Another resident, Susan Lamont said she’s seeking the help of an attorney for the group which now unofficially calls itself the Beachland-Central Beach Good Neighbor Action Committee.
Residents like Crowe, Stanley, Keller and Lamont say they want to be good neighbors with the school, but they’d also like the school district to consider alerting them to its plans that will have an impact on their lives.
“We’ve been fighting to get a seat at the table,” Crowe told the group, many of whom were gone over the summer months when the school board unanimously approved the plan to create the parent pick-up/drop-off spot on the south side of the school off of Mockingbird Lane.
Under this plan, motorists would have to get there primarily by using Date Palm because access from Beachland Boulevard would be cut off. That plan could nearly double the number of cars that use Date Palm each day, according to a city study.
Most of the people who drive on Date Palm live there and share the quaint, oak-lined street with dog walkers, joggers and bicyclists.
There are no sidewalks. If most school parents use Date Palm to get to Mockingbird, the current rate of 300 cars per day using Date Palm will swell to at least 500.

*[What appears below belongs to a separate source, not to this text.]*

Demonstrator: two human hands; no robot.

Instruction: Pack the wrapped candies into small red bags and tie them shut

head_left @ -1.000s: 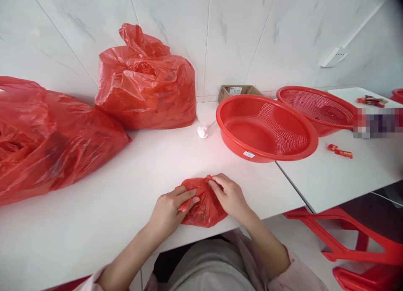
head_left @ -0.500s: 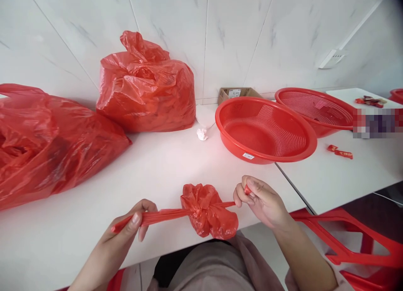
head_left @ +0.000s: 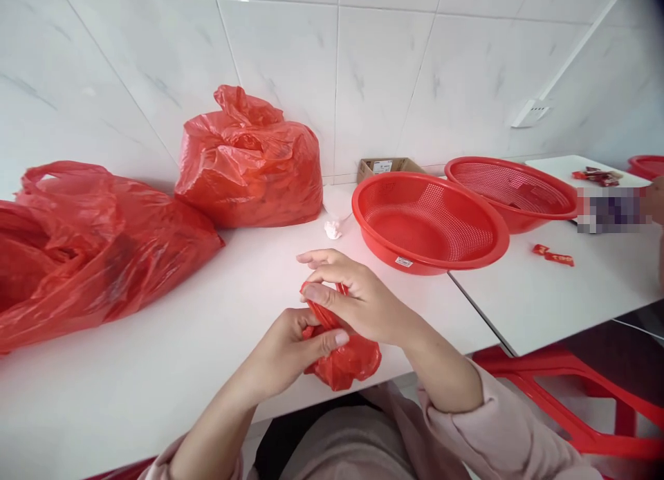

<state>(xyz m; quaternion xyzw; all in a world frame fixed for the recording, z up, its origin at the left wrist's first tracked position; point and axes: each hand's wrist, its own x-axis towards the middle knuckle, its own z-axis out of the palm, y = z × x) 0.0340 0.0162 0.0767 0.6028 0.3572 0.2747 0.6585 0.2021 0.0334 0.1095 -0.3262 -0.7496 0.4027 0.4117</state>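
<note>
A small red plastic bag (head_left: 348, 361), bunched into a ball, is held just above the near edge of the white table (head_left: 207, 307). My left hand (head_left: 290, 347) grips it from the left, thumb pressed on the bundle. My right hand (head_left: 357, 297) sits on top, thumb and forefinger pinching the bag's twisted handles while the other fingers stick out.
Two large stuffed red plastic bags lie at the left (head_left: 88, 245) and at the back by the tiled wall (head_left: 252, 165). Two red mesh baskets (head_left: 430, 220) (head_left: 513, 189) stand at the right, behind them a cardboard box (head_left: 386, 167). A crumpled white scrap (head_left: 333, 227) and red wrappers (head_left: 552, 255) lie loose.
Half a second ago my hands pulled the bag's handles apart sideways. Now both hands have come together over the bundle, the right one crossing on top. The view has tilted slightly.
</note>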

“Date Palm Road between Indian River Drive and Mockingbird will show a noticeable increase over existing peak hour volumes,” state city documents for the planning and zoning board to consider.
While the percentage is high, staff notes also suggest that 500 vehicles is still well under the threshold of 1,000 cars a day – a common cutoff by experts for traffic that would adversely impact the quality of life for neighbors.
Stanley doesn’t see it that way which is why she has walked much of the neighborhood telling residents they need to join her group and speak up.
“This isn’t going to be a quaint street anymore,” Stanley said. “It’s going to be a massive traffic problem.”
Stanley has lived in Central Beach for 26 years. Both of her children attended Beachland. Over the years, she’s seen significant growth at the school much of which is causing the traffic problems Central Beach residents face.
When Stanley’s daughter Corrine finished the fifth grade about 12 years ago, 320 students attended the school.
The school has close to 600 students now with 344 children from the mainland, though much of the mainland population – 196 students – rides the school bus and routinely is not driven by their parents.